*TASK*: Where the line containing "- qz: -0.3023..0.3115" appears below, start there and repeat each line exactly to the end. Leave the pictures out.

==========

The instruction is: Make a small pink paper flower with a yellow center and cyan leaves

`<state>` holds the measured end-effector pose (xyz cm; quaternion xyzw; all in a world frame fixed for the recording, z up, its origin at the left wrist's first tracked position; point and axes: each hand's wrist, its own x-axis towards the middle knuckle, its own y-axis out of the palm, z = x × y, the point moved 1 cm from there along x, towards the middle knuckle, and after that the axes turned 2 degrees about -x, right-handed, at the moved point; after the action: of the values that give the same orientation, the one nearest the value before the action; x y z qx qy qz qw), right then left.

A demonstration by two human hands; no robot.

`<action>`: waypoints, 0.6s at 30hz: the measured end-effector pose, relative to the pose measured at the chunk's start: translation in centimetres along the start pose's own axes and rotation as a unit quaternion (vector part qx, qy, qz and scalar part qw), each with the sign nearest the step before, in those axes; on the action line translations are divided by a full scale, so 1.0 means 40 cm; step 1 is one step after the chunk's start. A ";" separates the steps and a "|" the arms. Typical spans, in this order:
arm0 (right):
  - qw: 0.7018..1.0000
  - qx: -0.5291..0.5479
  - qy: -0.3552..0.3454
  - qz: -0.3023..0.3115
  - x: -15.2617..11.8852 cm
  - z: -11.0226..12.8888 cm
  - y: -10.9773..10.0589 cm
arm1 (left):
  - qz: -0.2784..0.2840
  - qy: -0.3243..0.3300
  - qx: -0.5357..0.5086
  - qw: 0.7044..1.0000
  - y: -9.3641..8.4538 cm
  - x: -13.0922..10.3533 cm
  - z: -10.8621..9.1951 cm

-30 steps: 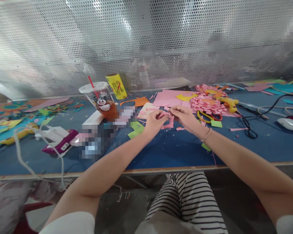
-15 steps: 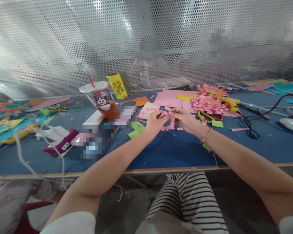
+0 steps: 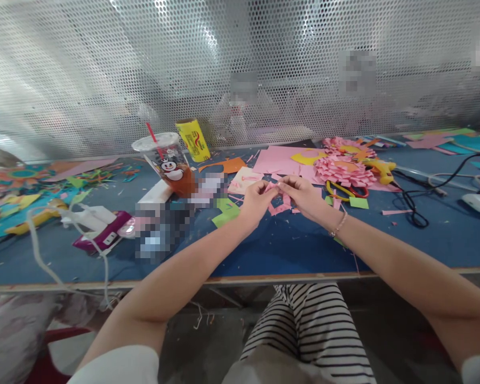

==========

*ANSWER FOR THE TASK*:
  - qz: -0.3023..0.3115
  - x: -15.2617..11.8852 cm
  - z: -11.0226..12.8888 cm
  - y: -10.9773..10.0589 cm
arm1 (left):
  - qz: -0.2784..0.2840
  - qy: -0.3243..0.3300
  - qx: -0.5357..0.5086
  - qw: 0.7044..1.0000
  - y: -9.3641..8.4538 cm
  - x: -13.0922..10.3533 cm
  - z: -10.8621..9.1951 cm

-30 steps: 
-15 steps: 
+0 steps: 

With this, the answer is done.